I think this is because functional programming is much concerned about types, especially types that combine other types (tuples, functions as first class types, monads, etc.) than object-oriented programming does (or at least initially did).

Modern versions of the programming languages I think you're talking about (C++, C#, Java) are all based on languages that didn't have any form of generic programming (C, C# 1.0, Java 1). Without that, you still can bake some kind of difference between nullable and non-nullable objects into the language (like C++ references, which can't be null, but are also limited), but it's much less natural.

  • I think in case of functional programming, it is case of FP not having reference or pointer types. In FP everything is a value. And if you have a pointer type, it becomes easy to say "pointer to nothing".
    – Euphoric
    Commented Dec 15, 2013 at 16:23

I think the fundamental reason is that relatively few null checks are required to make a program "safe" against data corruption. If a program tries to use the contents of an array element or other storage location which is supposed to have been written with a valid reference but wasn't, the best-case outcome is for an exception to be thrown. Ideally, the exception will indicate exactly where the problem occurred, but what matters is that some kind of exception gets thrown before the null reference gets stored somewhere that could cause data corruption. Unless a method stores an object without trying to use it in some fashion first, an attempt to use an object will--in and of itself--constitute a "null check" of sorts.

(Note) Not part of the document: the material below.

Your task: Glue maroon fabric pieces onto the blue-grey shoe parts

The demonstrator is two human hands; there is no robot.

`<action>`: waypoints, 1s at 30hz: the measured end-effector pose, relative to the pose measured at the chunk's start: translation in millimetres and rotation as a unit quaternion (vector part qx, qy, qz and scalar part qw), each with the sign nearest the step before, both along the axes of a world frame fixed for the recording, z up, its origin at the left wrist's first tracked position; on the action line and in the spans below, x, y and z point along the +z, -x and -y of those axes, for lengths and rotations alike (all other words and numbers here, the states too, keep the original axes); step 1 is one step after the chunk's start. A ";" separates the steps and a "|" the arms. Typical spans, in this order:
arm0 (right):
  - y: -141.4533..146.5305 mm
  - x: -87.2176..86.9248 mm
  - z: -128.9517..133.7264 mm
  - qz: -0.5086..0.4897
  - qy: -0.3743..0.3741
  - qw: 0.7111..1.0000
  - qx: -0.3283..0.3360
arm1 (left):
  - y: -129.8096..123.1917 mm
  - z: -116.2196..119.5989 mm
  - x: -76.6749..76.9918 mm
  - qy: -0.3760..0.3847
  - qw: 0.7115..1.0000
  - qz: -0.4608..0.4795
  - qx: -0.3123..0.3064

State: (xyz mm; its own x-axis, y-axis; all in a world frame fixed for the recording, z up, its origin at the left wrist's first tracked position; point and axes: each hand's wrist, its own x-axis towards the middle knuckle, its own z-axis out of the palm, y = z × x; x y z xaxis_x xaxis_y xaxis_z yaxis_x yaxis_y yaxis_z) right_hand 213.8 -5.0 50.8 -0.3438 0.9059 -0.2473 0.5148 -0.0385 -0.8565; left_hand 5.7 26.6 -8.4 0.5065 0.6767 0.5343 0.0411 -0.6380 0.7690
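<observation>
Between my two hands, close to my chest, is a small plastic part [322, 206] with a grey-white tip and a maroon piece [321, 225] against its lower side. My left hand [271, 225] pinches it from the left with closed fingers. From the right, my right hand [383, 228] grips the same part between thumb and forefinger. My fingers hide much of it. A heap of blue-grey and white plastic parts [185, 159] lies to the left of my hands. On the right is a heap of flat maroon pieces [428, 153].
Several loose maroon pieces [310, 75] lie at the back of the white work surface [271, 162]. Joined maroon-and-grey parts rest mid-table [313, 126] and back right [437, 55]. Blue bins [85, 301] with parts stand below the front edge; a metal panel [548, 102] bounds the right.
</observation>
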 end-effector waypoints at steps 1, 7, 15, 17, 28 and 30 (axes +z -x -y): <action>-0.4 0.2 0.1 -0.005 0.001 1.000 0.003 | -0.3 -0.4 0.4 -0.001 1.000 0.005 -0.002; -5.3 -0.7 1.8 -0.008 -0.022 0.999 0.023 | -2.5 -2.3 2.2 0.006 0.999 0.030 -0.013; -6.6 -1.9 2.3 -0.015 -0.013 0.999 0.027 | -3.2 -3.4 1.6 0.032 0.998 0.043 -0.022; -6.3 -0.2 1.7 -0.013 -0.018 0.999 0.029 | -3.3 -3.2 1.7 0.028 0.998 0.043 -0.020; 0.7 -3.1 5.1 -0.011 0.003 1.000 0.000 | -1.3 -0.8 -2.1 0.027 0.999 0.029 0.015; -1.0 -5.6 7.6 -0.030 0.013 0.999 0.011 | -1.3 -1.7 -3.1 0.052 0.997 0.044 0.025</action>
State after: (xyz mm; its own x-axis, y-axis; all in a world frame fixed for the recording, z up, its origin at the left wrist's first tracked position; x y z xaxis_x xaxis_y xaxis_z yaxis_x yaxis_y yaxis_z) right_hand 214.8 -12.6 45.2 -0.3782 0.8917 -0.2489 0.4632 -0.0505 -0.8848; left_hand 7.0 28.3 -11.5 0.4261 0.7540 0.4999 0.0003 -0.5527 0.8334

If one wants to ensure that an null reference which appears where it shouldn't will cause a particular exception other than NullReferenceException, it will often be necessary to include null checks all over the place. On the other hand, merely ensuring that some exception will occur before a null reference can cause "damage" beyond any that has already been done will often require relatively few tests--testing would generally only be required in cases where an object would store a reference without trying to use it, and either the null reference would overwrite a valid one, or it would cause other code to misinterpret other aspects of program state. Such situations exist, but aren't all that common; most accidental null references will get caught very quickly whether one checks for them or not.

  • this post is rather hard to read (wall of text). Would you mind editing it into a better shape?
    – gnat
    Commented Jan 28, 2014 at 18:49
  • 1
    @gnat: Is that better?
    – supercat
    Commented Jan 30, 2014 at 16:17

"Maybe," as written, is a higher level construct than null. Using more words to define it, Maybe is, "a pointer to either a thing, or a pointer to nothing, but the compiler has not yet been given enough information to determine which one." This forces you to explicitly check each value constantly, unless you build a compiler specification that is smart enough to keep up with the code you write.

You can make an implementation of Maybe with a language that has nulls easily. C++ has one in the form of boost::optional<T>. Making the equivalent of null with Maybe is very difficult. In particular, if I have a Maybe<Just<T>>, I cannot assign it to null (because such a concept does not exist), while a T** in a language with null is very easy to assign to null. This forces one to use Maybe<Maybe<T>>, which is totally valid, but will force you to do many more checks to use that object.

Some functional languages use Maybe because null requires either undefined behavior or exception handling, neither of which is an easy concept to map into functional language syntaxes. Maybe fills the role much better in such functional situations, but in procedural languages, null is king. It's not a matter of right and wrong, just a matter of what makes it easier to tell the computer to do what you want it to do.